The thoroughness of Bhattacharya’s work and the immense depth of his research deserve appreciation by all Mahabharata lovers. Such thoroughness and depth would not have been possible without the translator’s profound love for the Mahabharata which could be guessed from the fact that he has authored several books on the epic, each a major contribution to understanding the beauty of the Mahabharata, each bringing out the rarest gems lying on the bed of the vast ocean that the epic is. Rather than just picking up any one particular text of the Mokshadharma Parva and translating it, what he has done, as he himself explains, is to collate the editions published by the Gita Press [Gorakhpur, 9th edition,1980] , Aryasastra [Calcutta, 1973] and that edited by Haridasa Siddhantavagisa Bhattacharya with the Bharatakaumudi and cross checked with Nilakantha’s Bharatabhavadipa annotations [Bishwabani Prakashani, Calcutta 1939] cross-checked with Kaliprasanna Sinha’s Bengali translation [Hitavadi Karyalaya, Calcutta 1866], the first English translation by K.M. Ganguli [1883-1896] and the shorter Bhandarkar Oriental Research Institute edition. As a result of the inclusion of passages from Siddhantavagisa Bhattacharya and the collation with the other works just mentioned Dr Bhattacharya’s work makes this the most complete translation of the Mokshadharma Parva ever.

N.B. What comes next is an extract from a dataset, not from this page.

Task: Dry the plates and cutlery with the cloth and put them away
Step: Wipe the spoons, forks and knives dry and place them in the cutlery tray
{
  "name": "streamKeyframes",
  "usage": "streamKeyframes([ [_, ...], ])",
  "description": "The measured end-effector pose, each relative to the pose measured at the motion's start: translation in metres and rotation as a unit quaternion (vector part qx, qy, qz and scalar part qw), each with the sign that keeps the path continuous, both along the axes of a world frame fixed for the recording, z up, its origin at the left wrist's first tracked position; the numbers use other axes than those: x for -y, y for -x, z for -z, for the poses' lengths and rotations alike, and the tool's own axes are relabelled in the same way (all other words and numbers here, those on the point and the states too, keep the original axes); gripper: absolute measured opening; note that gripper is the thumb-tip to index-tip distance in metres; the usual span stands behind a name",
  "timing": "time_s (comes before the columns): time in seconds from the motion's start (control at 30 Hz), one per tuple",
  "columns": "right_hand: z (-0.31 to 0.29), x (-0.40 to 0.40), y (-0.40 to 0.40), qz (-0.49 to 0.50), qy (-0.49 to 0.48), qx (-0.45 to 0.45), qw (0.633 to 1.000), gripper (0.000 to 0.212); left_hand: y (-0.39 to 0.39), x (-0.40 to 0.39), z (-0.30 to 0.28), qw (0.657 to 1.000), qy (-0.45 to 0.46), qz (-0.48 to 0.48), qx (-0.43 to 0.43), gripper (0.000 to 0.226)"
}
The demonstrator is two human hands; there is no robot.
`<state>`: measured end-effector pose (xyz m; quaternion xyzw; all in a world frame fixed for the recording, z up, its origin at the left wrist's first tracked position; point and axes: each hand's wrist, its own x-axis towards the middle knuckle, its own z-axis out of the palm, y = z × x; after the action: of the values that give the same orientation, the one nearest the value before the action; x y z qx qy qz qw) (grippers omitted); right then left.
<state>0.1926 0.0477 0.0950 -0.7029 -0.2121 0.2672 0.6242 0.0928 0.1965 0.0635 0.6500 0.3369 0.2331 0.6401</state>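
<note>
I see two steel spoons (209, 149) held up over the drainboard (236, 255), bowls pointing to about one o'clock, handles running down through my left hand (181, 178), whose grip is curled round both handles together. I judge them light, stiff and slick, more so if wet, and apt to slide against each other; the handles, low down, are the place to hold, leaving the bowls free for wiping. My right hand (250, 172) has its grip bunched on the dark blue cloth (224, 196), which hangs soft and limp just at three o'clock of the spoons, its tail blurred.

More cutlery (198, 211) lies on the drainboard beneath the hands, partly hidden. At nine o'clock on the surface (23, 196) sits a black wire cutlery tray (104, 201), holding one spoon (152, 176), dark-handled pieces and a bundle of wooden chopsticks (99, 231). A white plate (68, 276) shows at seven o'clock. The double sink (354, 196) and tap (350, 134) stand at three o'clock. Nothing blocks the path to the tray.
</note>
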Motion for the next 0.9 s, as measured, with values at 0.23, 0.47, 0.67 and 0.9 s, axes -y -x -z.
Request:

Two maps have been appended to the translation, one of Aryavarta at the time of the Mahabharata and the other of the India of that time, both helpful in correlating the events of the epic with their geographical locales, particularly for those not sure of them. Also appended are three reviews of Prof Lal’s transcreations of three parvas of the epic: the Karna Parva, the Stri Parva and Shanti Parva Part 1 [Rajadharma]. The long review of Karna Parva brings out the excellence of the transcreation of the parva. In his review of Prof. Lal’s Stri Parva, The Book of Women, appended to the book, Dr Bhattacharya points out how Prof Lal’s poetic transcreation of the parva succeeds in capturing the screaming anguish of the original text whereas earlier prose translations fail to do so. The appended review is also noteworthy for correlating the Stri Parva with Euripides’ Trojan Women. I found the third appendix of special interest since it is a review of the Rajadharma, Principles of Governance, section of the Shanti Parva, the Sanskrit text of which I have been using extensively for years in business schools where I have been teaching Indian leadership philosophy to Management students, corporate officers and bureaucrats.
I first came across Writers Workshop books in the Public Library in Chennai in 1975 and was immediately captured by their uniqueness, superiority and distinct appearance. They were all hardbound, had a distinctively Indian touch to them, and, as I later learnt, they were printed in small hand-operated presses and manually bound. Mokshadharma Parva published in 2015, forty years later, follows the same admirable tradition which sets it apart from mass-produced, commercially marketed, books.
Bhattacharya’s mastery of the English language is astounding. With amazing fluidity, the mighty torrent of the translation flows on for nearly eleven hundred pages, carrying you with it effortlessly, making you realize what the boundless ocean called the Mahabharata truly is and revealing the rare jewels lying in its profound depths.
Dr Bhattacharya’s translation is a superb example for what encyclopedic knowledge, hard work, superb literary talent, total commitment and tireless energy can achieve. The work is a masterpiece of Sanskrit translation, an inspiration for all translators not only from Sanskrit to English but from any language to any other language. As a translator Bhattacharya eminently succeeds in achieving all the aims he sets for himself and gives the English reading world that cannot read the Mahabharata in original Sanskrit a wonderful gift that that is as close to the original as is possible.